> [WORK REQUEST]: Exactly the lines below from the one with "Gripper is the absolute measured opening" up to and including the one with "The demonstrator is" make up the answer, with nothing else added.
SUPPLIED INFORMATION Start Marker
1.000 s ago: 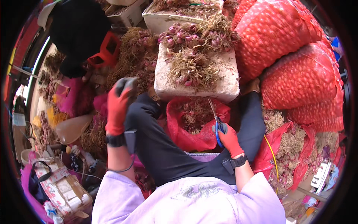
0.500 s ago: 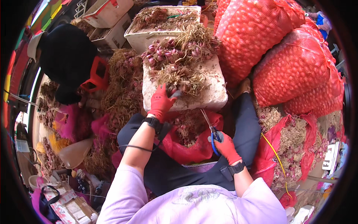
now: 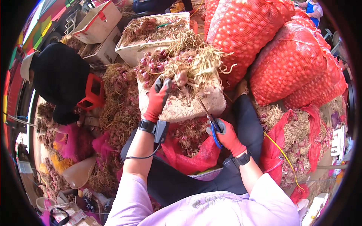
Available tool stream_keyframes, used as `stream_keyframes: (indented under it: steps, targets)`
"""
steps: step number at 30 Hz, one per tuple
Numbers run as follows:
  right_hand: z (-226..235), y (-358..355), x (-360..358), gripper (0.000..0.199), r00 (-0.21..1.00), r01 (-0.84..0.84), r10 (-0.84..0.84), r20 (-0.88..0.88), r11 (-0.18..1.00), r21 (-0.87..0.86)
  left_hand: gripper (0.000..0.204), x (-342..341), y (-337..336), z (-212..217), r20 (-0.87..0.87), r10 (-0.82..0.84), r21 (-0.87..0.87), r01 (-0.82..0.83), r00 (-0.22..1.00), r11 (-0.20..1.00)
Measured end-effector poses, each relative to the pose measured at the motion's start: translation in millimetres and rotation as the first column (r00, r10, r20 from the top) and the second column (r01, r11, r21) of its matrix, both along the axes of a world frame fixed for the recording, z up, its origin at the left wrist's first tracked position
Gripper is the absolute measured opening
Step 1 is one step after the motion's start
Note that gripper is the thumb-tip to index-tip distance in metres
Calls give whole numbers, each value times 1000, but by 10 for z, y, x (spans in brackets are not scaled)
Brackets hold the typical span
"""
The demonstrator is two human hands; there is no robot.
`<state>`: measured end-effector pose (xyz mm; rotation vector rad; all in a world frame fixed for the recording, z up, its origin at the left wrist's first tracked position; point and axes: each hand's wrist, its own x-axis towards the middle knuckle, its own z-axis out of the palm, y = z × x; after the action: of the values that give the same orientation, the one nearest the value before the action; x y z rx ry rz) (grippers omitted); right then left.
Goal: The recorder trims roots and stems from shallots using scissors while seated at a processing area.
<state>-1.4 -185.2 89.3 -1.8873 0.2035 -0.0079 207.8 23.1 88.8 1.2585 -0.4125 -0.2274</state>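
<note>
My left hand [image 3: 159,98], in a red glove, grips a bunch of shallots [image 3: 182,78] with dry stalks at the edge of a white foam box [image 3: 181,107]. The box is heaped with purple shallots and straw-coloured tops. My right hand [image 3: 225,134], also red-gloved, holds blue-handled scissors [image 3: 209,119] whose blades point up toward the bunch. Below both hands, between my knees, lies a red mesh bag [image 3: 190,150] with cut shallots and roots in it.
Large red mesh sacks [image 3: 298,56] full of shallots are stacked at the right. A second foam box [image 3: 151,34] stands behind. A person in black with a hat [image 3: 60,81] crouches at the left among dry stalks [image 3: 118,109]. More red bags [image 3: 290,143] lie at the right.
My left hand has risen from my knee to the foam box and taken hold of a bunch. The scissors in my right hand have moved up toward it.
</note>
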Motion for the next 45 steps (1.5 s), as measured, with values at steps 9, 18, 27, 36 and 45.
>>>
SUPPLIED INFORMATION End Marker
> [SOLUTION FOR THIS PROBLEM]:
Gripper is the absolute measured opening
Step 1 is one step after the motion's start
Note that gripper is the thumb-tip to index-tip distance in metres
Calls give whole numbers, each value times 1000, but by 10 for z, y, x (spans in brackets are not scaled)
Brackets hold the typical span
"""
The demonstrator is two human hands; there is no robot.

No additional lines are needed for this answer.